EXERCISE PROMPT - Using the material below, print the line that contains "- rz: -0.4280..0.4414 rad", the line that contains "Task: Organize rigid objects", and every line in between, exactly and nothing else.
◇ ◇ ◇
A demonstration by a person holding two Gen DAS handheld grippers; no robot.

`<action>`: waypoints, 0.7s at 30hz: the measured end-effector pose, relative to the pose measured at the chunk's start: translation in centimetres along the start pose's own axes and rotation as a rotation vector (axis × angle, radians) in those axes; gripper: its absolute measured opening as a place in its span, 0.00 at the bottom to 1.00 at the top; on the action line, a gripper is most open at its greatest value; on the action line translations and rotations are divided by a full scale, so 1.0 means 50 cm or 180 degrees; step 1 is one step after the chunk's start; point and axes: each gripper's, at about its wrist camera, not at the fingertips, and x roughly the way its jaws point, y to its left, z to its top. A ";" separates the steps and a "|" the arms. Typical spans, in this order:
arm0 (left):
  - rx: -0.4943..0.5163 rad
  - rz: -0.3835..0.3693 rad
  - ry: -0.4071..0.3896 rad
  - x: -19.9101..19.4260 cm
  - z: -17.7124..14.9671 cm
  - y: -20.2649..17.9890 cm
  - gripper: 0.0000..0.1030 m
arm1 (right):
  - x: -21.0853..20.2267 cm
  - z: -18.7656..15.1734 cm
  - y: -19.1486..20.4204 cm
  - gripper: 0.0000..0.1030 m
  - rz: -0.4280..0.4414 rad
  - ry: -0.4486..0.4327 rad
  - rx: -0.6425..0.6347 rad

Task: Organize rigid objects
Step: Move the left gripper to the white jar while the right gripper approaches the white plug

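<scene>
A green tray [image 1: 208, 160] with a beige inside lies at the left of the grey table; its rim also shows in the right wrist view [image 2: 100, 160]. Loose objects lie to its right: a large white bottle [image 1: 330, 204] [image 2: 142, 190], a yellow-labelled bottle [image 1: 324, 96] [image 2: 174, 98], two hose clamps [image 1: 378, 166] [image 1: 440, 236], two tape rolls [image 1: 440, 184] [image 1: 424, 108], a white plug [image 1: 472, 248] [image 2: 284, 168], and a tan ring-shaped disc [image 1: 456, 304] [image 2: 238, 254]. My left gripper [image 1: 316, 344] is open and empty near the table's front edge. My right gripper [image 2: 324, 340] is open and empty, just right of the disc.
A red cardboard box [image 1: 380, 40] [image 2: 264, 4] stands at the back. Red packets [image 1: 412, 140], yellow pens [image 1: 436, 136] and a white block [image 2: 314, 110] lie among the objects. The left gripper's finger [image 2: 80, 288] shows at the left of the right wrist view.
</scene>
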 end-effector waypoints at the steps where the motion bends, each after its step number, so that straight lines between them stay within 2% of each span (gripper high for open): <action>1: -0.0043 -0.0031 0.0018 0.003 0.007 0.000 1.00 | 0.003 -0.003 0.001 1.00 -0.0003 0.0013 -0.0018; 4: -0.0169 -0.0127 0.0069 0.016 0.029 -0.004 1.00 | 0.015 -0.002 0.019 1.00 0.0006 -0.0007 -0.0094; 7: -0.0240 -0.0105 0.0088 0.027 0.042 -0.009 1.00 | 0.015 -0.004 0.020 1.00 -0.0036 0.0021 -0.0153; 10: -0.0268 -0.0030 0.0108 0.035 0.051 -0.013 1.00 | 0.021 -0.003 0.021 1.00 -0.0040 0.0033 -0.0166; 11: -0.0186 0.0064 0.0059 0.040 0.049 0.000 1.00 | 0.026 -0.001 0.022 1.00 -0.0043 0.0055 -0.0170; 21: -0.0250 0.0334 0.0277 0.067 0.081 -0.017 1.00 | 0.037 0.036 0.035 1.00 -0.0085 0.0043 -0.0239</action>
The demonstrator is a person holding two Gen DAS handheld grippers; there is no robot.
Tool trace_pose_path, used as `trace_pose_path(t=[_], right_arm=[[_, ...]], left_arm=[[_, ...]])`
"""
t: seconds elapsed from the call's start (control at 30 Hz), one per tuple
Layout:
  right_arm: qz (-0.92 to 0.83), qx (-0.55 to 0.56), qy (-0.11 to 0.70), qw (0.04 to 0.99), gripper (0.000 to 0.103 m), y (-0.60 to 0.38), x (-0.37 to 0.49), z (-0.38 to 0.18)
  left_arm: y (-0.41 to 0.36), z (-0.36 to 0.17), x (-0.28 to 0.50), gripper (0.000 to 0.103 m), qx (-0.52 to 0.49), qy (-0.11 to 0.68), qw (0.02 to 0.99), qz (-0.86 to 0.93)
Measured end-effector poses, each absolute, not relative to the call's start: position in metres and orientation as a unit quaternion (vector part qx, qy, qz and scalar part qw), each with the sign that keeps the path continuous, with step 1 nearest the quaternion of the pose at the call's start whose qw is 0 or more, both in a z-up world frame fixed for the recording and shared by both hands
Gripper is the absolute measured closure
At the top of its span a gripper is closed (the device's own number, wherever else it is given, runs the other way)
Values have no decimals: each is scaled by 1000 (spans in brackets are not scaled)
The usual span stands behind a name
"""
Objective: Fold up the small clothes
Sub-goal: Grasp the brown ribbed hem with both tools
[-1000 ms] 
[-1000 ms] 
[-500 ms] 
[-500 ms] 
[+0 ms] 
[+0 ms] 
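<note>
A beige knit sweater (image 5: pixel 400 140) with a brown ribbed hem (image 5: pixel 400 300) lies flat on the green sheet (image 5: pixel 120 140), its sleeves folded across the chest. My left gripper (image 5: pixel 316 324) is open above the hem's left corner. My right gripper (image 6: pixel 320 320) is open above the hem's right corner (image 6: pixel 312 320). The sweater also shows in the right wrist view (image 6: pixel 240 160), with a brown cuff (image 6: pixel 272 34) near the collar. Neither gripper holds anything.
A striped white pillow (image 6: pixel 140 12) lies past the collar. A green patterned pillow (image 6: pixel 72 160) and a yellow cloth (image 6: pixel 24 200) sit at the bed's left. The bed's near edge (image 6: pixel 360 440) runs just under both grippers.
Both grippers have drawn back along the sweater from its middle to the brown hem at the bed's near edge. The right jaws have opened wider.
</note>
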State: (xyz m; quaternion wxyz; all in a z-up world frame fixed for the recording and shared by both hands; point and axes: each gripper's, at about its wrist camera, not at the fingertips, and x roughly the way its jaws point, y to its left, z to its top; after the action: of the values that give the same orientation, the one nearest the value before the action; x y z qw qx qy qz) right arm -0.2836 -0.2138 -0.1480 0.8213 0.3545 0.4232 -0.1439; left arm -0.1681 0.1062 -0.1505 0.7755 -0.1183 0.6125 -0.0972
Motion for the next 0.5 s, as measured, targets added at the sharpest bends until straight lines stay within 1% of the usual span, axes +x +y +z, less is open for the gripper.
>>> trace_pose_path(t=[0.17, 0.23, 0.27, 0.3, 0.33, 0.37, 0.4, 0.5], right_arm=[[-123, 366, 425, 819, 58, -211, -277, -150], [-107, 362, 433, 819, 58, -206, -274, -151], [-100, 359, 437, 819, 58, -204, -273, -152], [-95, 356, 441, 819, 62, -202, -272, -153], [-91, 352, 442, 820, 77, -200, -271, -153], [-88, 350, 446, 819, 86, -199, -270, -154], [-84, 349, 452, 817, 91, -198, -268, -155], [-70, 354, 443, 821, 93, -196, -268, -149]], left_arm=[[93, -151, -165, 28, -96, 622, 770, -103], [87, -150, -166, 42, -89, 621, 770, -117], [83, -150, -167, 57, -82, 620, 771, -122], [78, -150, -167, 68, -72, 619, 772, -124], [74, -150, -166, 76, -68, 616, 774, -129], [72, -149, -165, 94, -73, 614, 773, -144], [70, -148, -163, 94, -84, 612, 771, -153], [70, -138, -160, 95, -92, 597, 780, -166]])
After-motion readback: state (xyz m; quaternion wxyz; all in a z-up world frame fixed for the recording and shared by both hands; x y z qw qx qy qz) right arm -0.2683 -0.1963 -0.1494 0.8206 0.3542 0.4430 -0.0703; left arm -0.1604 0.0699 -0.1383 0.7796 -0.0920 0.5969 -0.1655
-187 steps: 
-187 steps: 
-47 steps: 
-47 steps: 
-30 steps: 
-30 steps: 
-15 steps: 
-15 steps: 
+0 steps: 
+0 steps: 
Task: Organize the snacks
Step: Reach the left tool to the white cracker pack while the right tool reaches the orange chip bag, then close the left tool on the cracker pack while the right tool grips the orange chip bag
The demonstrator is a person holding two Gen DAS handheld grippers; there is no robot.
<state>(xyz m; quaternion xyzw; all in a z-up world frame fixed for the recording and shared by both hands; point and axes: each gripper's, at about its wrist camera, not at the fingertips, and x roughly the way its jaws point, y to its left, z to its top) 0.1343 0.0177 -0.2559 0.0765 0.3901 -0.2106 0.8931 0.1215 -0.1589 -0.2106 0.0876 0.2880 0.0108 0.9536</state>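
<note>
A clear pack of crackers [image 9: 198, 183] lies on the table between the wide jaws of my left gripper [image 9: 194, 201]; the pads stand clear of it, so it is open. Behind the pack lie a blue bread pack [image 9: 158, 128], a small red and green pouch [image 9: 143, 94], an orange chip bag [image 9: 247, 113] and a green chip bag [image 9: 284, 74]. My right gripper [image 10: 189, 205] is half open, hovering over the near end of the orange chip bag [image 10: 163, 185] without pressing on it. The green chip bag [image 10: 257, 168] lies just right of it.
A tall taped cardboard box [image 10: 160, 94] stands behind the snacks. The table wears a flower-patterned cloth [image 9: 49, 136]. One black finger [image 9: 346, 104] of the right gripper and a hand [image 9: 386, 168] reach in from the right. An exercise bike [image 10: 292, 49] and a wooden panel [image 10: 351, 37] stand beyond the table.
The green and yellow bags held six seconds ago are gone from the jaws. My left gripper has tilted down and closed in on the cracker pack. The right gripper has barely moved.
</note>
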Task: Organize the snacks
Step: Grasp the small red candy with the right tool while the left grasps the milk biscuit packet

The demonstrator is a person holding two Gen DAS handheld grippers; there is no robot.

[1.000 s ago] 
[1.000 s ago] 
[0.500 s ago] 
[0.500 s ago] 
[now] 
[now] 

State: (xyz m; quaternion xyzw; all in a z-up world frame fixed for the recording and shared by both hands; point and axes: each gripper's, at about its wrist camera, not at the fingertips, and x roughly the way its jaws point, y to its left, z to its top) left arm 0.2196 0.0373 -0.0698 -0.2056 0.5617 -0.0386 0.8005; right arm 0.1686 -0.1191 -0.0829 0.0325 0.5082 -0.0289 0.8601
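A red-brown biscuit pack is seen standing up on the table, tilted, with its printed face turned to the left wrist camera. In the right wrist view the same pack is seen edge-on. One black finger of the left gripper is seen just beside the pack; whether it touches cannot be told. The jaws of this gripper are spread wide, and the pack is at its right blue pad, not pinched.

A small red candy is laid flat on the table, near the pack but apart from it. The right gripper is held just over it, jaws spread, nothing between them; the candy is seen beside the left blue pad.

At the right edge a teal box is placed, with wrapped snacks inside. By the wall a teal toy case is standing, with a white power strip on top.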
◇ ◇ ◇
RESPONSE TO THIS EXERCISE -
  - rz: -0.4280..0.4414 rad
  - ry: -0.4486..0.4327 rad
  - rx: -0.6425..0.6347 rad

Task: Organize rigid objects

The exercise is done, with nothing more to add.